October 10, 2021
“Jesus, looking at him, loved him and said to him,
‘You are lacking in one thing. Go, sell what you have, and give to the poor
and you will have treasure in heaven; then come, follow me.'”
– Mark 10:21
Brothers and Sisters,
What’s your one thing?
Seeking a formula for eternal life, the rich young man approaches Jesus wanting answers. After examining the depths of his heart, Jesus reads more deeply into the commandments, knowing they are not just a list for the young man to checked-off at face value. Let’s be honest, we can fall into the same trap, with our arguments ready if we should arrive at the Pearly Gates: “I was in Church on Sunday. I never killed anyone. I treated others basically with respect.” (I, too, am among the majority who cannot check this box off thoroughly). Jesus doesn’t guard his answer with a secret handshake or password and speaks plainly to the young man; to achieve eternal life, one must remain focused on continued growth and improvement. But reflecting on his capacity to love, the rich young man could not wholly surrender his heart as he clung to the comfort of his affluent lifestyle. Jesus often asks us to get uncomfortable, knowing nothing easy will ever change us. We must courageously live out the commandments and push back against complacency, asking God to show us the one thing (or several things) holding us back from loving more profoundly.

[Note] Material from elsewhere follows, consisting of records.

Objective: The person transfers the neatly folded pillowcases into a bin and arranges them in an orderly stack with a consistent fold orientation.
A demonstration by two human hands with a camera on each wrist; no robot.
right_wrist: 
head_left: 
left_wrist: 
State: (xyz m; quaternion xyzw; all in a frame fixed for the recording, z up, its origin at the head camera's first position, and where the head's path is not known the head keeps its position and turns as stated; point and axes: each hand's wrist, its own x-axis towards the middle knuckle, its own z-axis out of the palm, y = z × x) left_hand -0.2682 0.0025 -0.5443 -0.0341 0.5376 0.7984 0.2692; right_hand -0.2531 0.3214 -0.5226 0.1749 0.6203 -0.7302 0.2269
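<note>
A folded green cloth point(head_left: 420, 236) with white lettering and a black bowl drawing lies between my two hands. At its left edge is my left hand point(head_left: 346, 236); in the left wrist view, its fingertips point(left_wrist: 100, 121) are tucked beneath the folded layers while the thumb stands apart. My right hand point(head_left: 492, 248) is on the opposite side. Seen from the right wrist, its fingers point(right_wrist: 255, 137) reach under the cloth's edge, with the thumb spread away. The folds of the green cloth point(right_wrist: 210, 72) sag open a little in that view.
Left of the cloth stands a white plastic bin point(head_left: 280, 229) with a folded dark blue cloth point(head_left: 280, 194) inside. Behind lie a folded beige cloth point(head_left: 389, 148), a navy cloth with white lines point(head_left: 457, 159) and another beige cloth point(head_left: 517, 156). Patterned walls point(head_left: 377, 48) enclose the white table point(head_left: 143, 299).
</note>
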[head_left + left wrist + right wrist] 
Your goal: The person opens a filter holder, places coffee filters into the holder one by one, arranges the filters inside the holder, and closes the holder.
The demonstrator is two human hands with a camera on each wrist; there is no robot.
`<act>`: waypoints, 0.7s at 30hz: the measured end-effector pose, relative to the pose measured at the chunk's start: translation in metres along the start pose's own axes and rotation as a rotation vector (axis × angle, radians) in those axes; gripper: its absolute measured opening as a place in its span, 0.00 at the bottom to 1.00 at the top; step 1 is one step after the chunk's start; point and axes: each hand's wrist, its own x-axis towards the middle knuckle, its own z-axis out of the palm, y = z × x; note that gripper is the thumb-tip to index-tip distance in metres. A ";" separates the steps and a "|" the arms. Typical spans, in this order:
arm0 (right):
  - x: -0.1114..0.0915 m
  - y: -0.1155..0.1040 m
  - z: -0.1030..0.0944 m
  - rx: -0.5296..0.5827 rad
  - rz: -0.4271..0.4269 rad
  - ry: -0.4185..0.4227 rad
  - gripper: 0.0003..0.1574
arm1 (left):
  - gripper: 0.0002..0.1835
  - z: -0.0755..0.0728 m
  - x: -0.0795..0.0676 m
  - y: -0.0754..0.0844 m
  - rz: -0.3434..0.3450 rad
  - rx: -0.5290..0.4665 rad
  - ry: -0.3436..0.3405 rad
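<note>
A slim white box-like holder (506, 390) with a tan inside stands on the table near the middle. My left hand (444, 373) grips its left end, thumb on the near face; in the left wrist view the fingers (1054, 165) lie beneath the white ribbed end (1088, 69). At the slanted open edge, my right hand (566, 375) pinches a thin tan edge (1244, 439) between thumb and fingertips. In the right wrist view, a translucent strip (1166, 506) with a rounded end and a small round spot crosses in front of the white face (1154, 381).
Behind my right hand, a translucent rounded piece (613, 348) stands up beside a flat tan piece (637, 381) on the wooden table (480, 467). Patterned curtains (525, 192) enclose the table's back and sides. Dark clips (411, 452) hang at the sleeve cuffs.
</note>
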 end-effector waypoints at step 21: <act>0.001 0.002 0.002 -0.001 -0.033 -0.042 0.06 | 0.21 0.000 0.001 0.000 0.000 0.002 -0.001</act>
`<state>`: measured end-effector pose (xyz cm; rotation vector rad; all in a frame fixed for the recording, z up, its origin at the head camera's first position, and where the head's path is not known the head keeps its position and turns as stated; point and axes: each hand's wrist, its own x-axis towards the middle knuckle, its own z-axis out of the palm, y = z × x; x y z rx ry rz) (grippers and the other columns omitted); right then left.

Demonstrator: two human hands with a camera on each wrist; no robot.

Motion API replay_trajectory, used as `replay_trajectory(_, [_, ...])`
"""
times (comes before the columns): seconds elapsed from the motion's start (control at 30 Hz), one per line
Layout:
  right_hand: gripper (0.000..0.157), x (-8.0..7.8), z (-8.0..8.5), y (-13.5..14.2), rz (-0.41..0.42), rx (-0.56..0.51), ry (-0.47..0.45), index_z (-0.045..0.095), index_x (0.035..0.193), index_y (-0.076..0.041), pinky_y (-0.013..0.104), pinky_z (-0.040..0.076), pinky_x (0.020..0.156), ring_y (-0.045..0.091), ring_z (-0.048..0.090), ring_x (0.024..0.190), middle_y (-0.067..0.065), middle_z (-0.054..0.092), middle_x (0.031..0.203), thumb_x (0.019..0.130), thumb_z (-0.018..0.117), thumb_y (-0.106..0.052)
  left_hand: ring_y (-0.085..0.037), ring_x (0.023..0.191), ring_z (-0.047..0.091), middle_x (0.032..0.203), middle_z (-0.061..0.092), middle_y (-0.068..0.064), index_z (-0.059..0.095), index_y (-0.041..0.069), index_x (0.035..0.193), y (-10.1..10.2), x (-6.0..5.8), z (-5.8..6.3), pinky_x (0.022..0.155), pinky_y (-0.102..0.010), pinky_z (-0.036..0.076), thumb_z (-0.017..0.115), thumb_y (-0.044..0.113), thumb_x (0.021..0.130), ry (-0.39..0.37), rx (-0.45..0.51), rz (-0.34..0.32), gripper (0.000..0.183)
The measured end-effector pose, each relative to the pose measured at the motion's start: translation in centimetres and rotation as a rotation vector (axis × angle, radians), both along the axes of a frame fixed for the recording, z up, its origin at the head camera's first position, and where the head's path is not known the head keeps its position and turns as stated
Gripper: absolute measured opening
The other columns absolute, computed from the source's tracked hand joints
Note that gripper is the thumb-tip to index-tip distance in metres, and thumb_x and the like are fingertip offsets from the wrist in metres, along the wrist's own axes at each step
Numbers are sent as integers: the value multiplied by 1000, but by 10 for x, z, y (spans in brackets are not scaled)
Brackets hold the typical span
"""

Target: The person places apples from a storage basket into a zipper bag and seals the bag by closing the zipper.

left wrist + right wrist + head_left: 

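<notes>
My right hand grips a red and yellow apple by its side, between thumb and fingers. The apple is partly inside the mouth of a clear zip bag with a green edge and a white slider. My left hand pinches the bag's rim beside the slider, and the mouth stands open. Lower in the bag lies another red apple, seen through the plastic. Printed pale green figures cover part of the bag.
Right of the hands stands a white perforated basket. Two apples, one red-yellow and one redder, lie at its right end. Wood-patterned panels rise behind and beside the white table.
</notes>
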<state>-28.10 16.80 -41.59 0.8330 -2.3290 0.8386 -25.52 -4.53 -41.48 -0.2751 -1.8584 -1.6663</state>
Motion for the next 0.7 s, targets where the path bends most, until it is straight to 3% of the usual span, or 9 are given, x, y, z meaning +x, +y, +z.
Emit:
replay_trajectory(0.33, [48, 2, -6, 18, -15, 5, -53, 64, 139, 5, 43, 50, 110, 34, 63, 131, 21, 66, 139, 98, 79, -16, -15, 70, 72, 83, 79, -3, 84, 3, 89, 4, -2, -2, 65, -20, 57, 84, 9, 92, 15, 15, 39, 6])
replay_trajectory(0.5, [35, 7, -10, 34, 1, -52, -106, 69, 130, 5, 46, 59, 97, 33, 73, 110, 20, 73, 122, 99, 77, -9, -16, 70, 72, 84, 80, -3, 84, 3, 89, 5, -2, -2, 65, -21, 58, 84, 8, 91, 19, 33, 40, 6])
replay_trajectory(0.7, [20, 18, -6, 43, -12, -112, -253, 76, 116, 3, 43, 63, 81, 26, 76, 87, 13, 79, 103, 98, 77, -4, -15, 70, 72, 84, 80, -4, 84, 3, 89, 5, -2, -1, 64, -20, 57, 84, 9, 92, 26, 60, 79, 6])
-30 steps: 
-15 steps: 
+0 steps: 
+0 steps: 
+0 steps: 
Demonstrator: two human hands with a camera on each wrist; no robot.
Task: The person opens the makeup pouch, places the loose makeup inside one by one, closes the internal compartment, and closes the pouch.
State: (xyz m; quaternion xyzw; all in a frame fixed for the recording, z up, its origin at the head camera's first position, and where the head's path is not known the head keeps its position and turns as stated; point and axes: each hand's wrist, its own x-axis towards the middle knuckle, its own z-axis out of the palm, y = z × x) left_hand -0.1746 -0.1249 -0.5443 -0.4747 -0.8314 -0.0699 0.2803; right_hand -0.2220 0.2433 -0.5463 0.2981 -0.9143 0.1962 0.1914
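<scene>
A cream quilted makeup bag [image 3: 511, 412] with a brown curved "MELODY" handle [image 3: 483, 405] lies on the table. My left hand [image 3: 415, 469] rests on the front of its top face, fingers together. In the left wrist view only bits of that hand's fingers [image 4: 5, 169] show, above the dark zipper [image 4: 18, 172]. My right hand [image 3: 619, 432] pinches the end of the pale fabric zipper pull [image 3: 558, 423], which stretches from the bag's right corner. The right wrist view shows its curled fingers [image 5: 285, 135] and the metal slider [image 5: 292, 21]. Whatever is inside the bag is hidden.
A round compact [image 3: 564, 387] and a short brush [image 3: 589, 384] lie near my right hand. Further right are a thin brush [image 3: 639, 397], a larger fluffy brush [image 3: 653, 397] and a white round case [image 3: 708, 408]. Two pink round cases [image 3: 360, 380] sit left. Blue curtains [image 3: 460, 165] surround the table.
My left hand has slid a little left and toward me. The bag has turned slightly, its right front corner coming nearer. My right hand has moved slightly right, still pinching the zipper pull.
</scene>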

In October, we celebrate Respect Life Month. In light of Jesus’ answer in the Gospel, what aspect of our respect for life needs improvement? Our intention in celebrating the dignity and blessings of life is to highlight the wonderful gift of the Creator. We give God greater glory by respecting the lives of all people – whether they are children in the womb, elderly who are infirm or confused, those with disabilities or chronic illnesses, or those scrambling to find a decent meal and safe place to live. Whom are we failing to respect? And this is not just a personal question but an uncomfortable topic that we must address as a parish and as members of society.
Please continue to listen to the Lord in prayer. Who is the Lord calling us to love with deeper care and compassion? Is the Lord calling us to join the many voices who see the atrocity of abortion and are concerned about the increasing prevalence of this killing, often touted as “healthcare” and a tool for society to be healthier?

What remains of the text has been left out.